Zawadka Morochowska is a former village in the administrative district of Gmina Komańcza, within Sanok County, Subcarpathian Voivodeship, in south-eastern Poland, close to the border with Slovakia.

Zawadka Morochowska (or Bukowska, 1876) appears on records as early as the year 1567. It was a small Rusyn-Wallachian village on either side of the Boroniec stream. The population as of 1936 was 328. In 1939, there were 49 farms. As of January 1945, there were said to be 425 Ukrainians there. The Greek Catholic Church of the Circumcision of Our Lord was built there in 1856. It was a filial church of the church in nearby Morochów, which is much older. The village generally endured through World War II until 1944.

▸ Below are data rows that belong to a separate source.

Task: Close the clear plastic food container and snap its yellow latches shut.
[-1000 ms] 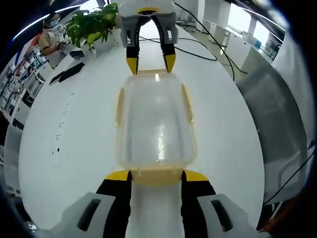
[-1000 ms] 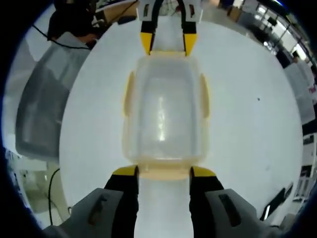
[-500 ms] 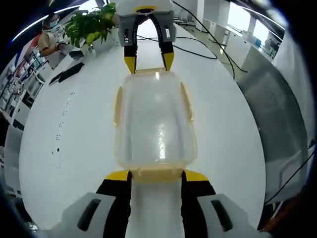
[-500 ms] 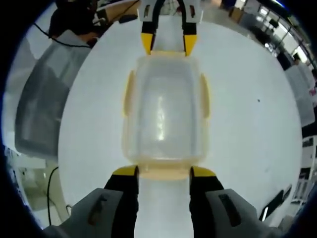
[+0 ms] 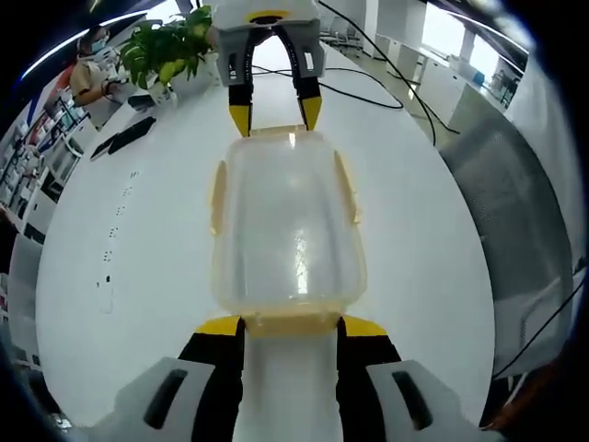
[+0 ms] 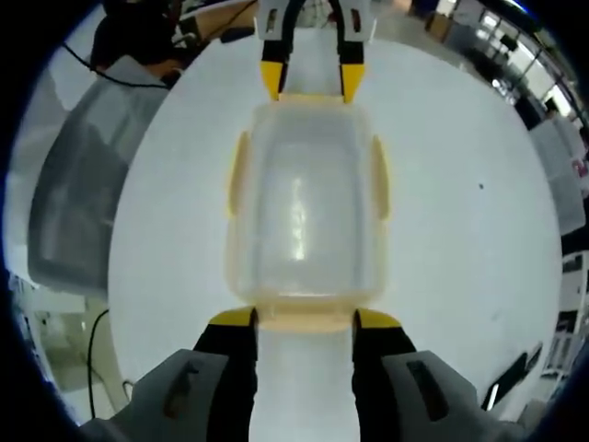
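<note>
The clear plastic food container (image 5: 287,226) is being shown in the middle of the frame, on the white counter (image 5: 138,258), with its lid on. Its near yellow latch (image 5: 290,324) is being touched by the left claw (image 5: 290,327), whose jaws are spread wide at either end of it. In the right gripper view, the container (image 6: 302,207) is being flanked the same way by the right claw (image 6: 304,320), also wide. A green plant (image 5: 166,46) is being seen at the upper left.
</note>
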The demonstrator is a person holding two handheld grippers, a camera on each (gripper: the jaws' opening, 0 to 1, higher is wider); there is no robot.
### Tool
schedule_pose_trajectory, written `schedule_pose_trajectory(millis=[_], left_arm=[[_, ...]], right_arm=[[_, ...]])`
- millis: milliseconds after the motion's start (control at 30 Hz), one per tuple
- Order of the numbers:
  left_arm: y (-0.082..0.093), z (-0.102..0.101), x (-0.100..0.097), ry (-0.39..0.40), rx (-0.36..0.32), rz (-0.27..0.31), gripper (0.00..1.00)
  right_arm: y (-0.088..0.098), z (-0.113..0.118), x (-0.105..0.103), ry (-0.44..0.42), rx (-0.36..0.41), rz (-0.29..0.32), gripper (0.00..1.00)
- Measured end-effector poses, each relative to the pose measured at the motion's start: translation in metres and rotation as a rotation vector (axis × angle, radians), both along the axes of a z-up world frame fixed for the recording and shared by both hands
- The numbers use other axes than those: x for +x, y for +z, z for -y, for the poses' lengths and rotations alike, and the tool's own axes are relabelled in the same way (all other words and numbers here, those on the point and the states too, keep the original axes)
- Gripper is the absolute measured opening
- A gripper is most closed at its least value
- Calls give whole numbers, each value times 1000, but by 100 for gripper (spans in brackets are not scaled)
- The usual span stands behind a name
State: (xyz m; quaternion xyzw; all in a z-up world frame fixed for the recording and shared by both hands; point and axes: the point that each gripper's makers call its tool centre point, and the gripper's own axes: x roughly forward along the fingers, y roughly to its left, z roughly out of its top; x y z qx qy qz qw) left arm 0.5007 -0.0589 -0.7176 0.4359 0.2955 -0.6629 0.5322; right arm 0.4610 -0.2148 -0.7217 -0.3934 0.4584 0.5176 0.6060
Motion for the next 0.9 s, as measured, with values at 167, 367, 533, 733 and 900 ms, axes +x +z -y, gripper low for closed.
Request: schedule_pose_trajectory(millis=[167, 367, 533, 733, 900], left_arm=[[0, 0, 0, 2, 0, 4, 34], [0, 0, 1, 2, 1, 14, 34], [1, 1, 1, -1, -3, 14, 34], [4, 0, 6, 10, -10, 24, 39], [7, -5, 8, 24, -7, 26, 40]], right_arm=[[0, 0, 0, 2, -1, 1, 37], [0, 1, -1, 7, -3, 7, 38], [0, 1, -1, 1, 1, 6, 38], [1, 1, -1, -1, 3, 14, 40], [4, 1, 3, -15, 4, 26, 42]])
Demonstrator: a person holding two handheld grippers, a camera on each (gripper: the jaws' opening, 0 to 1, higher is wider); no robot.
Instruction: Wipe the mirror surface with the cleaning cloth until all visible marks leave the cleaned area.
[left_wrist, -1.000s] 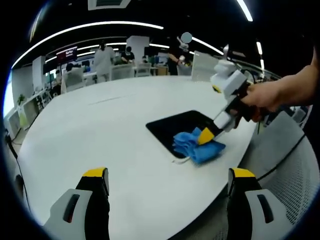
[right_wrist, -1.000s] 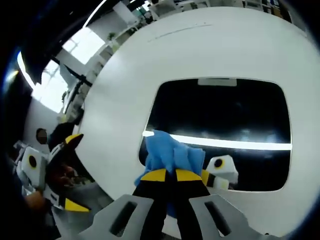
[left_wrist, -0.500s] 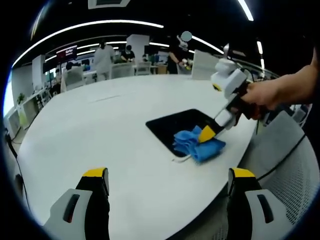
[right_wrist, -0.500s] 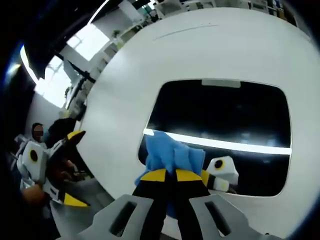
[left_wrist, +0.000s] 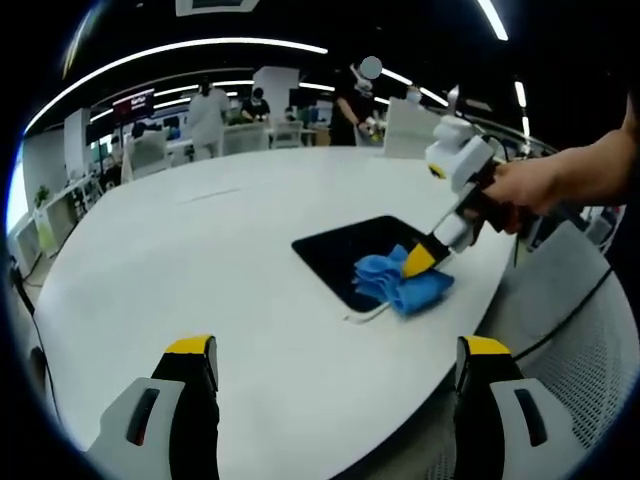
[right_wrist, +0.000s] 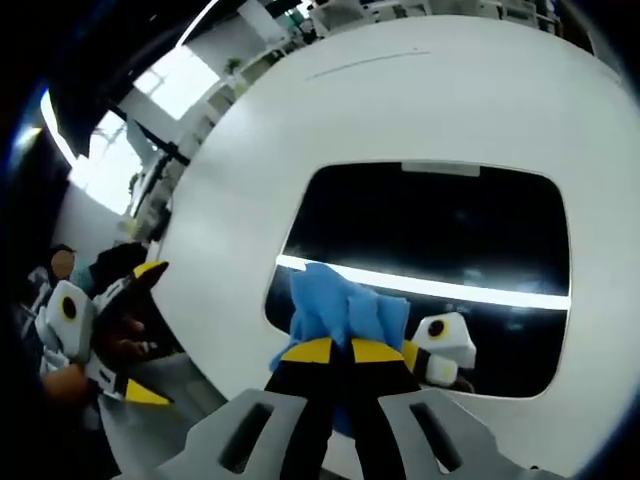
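Note:
A dark rectangular mirror lies flat on the white table, reflecting a bright ceiling light strip. A crumpled blue cleaning cloth rests on the mirror's near right part. My right gripper is shut on the cloth and presses it onto the glass. Held back over the table's near edge, my left gripper stands open with nothing between its jaws; it also appears at the left edge of the right gripper view.
The round white table spreads wide to the left of and beyond the mirror. A grey mesh chair stands off the table's right edge. People and desks fill the far background. A hand holds the right gripper.
The right gripper has slid the cloth a little to the right across the mirror. The left gripper has stayed where it was.

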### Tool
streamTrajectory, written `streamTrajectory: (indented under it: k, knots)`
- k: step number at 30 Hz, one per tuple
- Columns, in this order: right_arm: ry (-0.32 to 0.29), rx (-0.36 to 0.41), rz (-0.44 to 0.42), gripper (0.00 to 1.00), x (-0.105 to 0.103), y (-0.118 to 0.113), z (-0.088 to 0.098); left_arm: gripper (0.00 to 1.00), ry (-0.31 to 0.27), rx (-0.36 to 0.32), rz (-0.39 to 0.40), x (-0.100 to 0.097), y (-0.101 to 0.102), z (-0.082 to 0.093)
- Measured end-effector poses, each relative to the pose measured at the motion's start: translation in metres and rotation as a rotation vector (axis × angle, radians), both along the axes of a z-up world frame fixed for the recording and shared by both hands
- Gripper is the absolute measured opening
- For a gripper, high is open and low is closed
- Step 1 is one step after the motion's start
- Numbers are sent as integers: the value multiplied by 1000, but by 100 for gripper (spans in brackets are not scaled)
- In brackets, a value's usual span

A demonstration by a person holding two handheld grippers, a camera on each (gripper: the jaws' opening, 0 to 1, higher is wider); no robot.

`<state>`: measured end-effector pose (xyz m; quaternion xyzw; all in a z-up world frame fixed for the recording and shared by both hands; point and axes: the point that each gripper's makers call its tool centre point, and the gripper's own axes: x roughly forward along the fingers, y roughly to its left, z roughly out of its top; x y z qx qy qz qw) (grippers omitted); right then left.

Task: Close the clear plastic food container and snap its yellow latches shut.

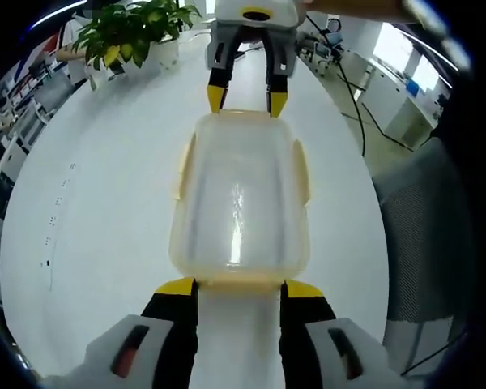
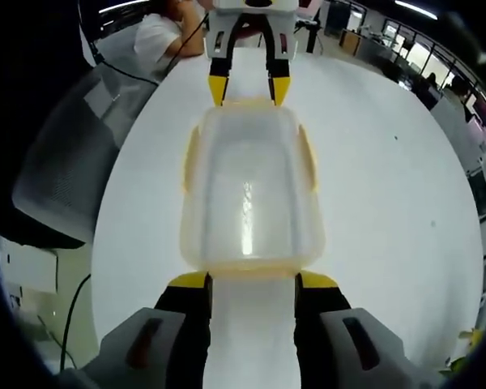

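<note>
Hidden: latch state is proving hard to judge through the cloudy lid
Container (image 1: 240, 203): lying on the white counter (image 1: 105, 243), long axis running between both hand-held grippers
Left hand-held gripper (image 1: 239, 289): jaws spread apart at the near end
Right hand-held gripper (image 2: 252, 283): jaws parted at the opposite end
Surroundings: potted plant (image 1: 134, 32) standing well apart
</note>
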<state>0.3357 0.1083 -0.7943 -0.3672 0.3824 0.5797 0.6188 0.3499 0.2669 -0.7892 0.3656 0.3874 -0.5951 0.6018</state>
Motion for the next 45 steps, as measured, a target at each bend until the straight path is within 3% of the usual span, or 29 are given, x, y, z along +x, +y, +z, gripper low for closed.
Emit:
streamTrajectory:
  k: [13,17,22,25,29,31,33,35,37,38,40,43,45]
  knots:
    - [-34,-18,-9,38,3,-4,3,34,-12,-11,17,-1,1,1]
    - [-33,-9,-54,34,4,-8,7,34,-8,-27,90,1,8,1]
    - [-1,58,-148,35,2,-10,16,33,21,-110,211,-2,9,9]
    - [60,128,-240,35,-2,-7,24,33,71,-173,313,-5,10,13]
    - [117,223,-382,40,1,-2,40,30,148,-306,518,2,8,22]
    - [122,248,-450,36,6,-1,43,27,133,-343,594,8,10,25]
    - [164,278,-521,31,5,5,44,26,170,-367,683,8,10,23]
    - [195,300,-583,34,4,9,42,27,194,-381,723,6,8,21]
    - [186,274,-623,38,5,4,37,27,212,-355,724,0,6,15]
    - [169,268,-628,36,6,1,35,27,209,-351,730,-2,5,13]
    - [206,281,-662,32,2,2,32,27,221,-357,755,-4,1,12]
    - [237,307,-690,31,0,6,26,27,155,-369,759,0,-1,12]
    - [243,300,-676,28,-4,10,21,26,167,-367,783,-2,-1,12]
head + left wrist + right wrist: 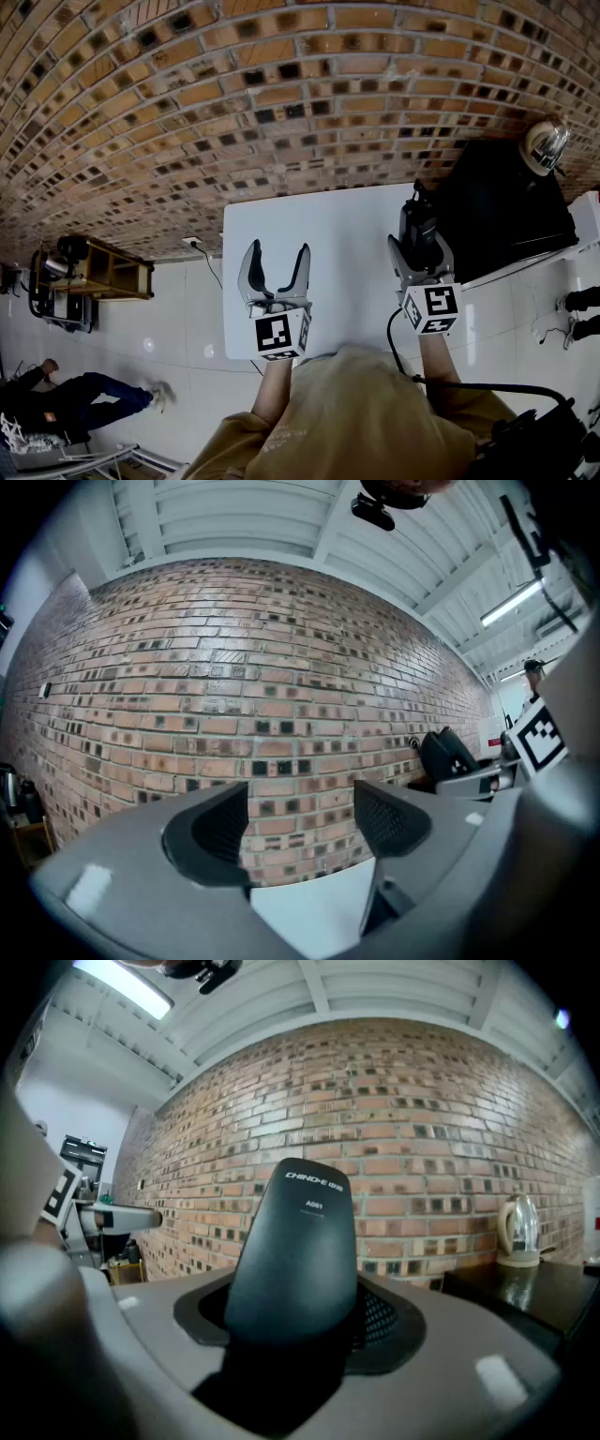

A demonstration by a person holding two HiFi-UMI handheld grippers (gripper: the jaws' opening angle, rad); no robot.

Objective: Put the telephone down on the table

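Telephone (295,1251) sat clamped in the right gripper (420,248) above the right edge of the table (328,230), left gripper (274,261) spread wide and empty by the near edge; looked like light, stiff, slick plastic, so gripping it mid-body seemed smart.

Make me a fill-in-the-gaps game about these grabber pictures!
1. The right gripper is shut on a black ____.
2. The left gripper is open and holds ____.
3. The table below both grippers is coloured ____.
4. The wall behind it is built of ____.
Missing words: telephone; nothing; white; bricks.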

This village was the subject of repression by the Soviet-sponsored Polish Army in early 1946 as part of the campaign to eliminate suspected support for the Ukrainian Insurgent Army (UPA). In January, 1946, a unit of Polish communist soldiers came into the area, and launched offenses against Bukowica, Ratnawica, and Zboiska, among other places. They were searching for an alleged 800 UPA members led by "Ren". They attempted to engage the UPA forces near Zawadka Morochowska, and in the process of the search, massacred dozens of the village's residents including men, women and children. This massacre was followed by at least two additional massacres in March 1946. Residents who remained alive by 1947 were deported to the Western territories that Poland had acquired through the Yalta conference. A memorial to the victims of the Zawadka massacre stands in the cemetery, near the mass graves that hold the victims' bodies.

The parish birth record of Zawadka Morochowska (1784–1890) and the death record of Zawadka Morochowska (1784–1943) are at the Meeting of the Lord Orthodox Church in Morochów. This Orthodox church is in the building once used by the Greek Catholic Church of Morochow.